J Yue, P Zhao, J Y Gerasimov et al/University of Groningen

These 3D-Printed Antimicrobial Teeth Could One Day Replace Fillings

Not as flash as gold, but a heck of a lot more hygienic.

PETER DOCKRILL
21 OCT 2015
 

Nobody likes going to the dentist. No matter how much effort you put into keeping your teeth clean, you could always be doing more – according to your dentist, at least. And they’re quite happy to threaten you with fillings (or worse) if they don’t get what they want.

 

But the current status quo of dental fillings and implants could face a significant overhaul in the coming years, thanks to the advent of 3D printing, and one new concept tooth in particular.

Researchers in the Netherlands have successfully created a 3D-printed tooth implant made from an antimicrobial resin that kills harmful bacteria in the mouth. In other words, this is a tooth that effectively cleans itself.

The plastic used in the tooth incorporates antimicrobial quaternary ammonium salts that are positively charged, which means they can eliminate negatively charged bacterial membranes.

“The material can kill bacteria on contact, but on the other hand it’s not harmful to human cells,” one of the researchers, Andreas Herrmann of the University of Groningen, told Jacob Aron at New Scientist.

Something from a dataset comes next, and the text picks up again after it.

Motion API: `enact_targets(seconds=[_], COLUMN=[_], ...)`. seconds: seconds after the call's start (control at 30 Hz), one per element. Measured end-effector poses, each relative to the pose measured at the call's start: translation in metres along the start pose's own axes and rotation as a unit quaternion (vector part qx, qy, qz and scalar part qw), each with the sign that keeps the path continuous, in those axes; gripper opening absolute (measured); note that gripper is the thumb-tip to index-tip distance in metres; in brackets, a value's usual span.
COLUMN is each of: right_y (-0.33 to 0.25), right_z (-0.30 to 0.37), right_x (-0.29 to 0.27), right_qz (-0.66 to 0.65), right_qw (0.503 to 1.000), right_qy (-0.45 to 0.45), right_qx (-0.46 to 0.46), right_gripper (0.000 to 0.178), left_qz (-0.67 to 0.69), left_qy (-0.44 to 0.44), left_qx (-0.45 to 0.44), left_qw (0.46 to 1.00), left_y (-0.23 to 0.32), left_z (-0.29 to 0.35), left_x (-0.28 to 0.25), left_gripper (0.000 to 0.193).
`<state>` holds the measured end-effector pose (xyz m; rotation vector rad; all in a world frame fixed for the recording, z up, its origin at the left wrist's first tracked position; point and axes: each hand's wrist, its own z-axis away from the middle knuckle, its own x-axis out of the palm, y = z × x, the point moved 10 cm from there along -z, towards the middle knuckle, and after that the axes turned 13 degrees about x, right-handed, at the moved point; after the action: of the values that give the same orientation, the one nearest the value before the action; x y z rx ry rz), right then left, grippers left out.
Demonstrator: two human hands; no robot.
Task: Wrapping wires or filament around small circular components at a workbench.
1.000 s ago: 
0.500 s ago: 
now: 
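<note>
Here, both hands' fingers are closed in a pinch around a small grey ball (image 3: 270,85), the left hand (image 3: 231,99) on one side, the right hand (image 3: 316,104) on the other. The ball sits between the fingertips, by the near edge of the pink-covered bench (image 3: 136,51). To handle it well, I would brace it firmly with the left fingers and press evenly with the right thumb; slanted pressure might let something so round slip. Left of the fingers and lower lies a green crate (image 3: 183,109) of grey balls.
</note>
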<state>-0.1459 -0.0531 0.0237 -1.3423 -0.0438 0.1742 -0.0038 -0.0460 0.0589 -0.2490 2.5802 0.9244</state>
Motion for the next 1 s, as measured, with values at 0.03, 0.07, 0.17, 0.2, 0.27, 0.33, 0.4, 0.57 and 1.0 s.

The addition of alternative materials to a basic polymer is one of the current challenges in 3D printing, but the incorporation of active chemical substances such as the antimicrobial salts used here could be a huge boon for the medical industry, which could use sterile or antimicrobial 3D implants in a huge range of potential applications.

“[W]e have a prototype at hand that is suited for further testing in a clinical setting, including not only dental applications but also, for instance, orthopaedic ones like spacers and other polymeric parts used in total hip or knee arthroplasties,” the researchers write in their paper. “Moreover, the approach to developing 3D printable antimicrobial polymers can easily be transferred to other non-medical application areas, such as food packaging, water purification, or even toys for children.”

To test the efficacy of their antimicrobial plastic, the researchers coated samples of the resin in a mixture of the saliva and Streptococcus mutans bacteria – a significant contributor to tooth decay. The antimicrobial material killed 99 percent of the bacteria, whereas a sample of untreated resin resulted in 99 percent of the bacteria remaining.

“For clinical use we need to extend this [research], and investigate the compatibility with toothpaste,” said Herrmann, but the researchers are confident for the prospects of antimicrobial dental implants. “It’s a medical product with a foreseeable application in the near future, much less time than developing a new drug.”

The research is published in Advanced Functional Materials.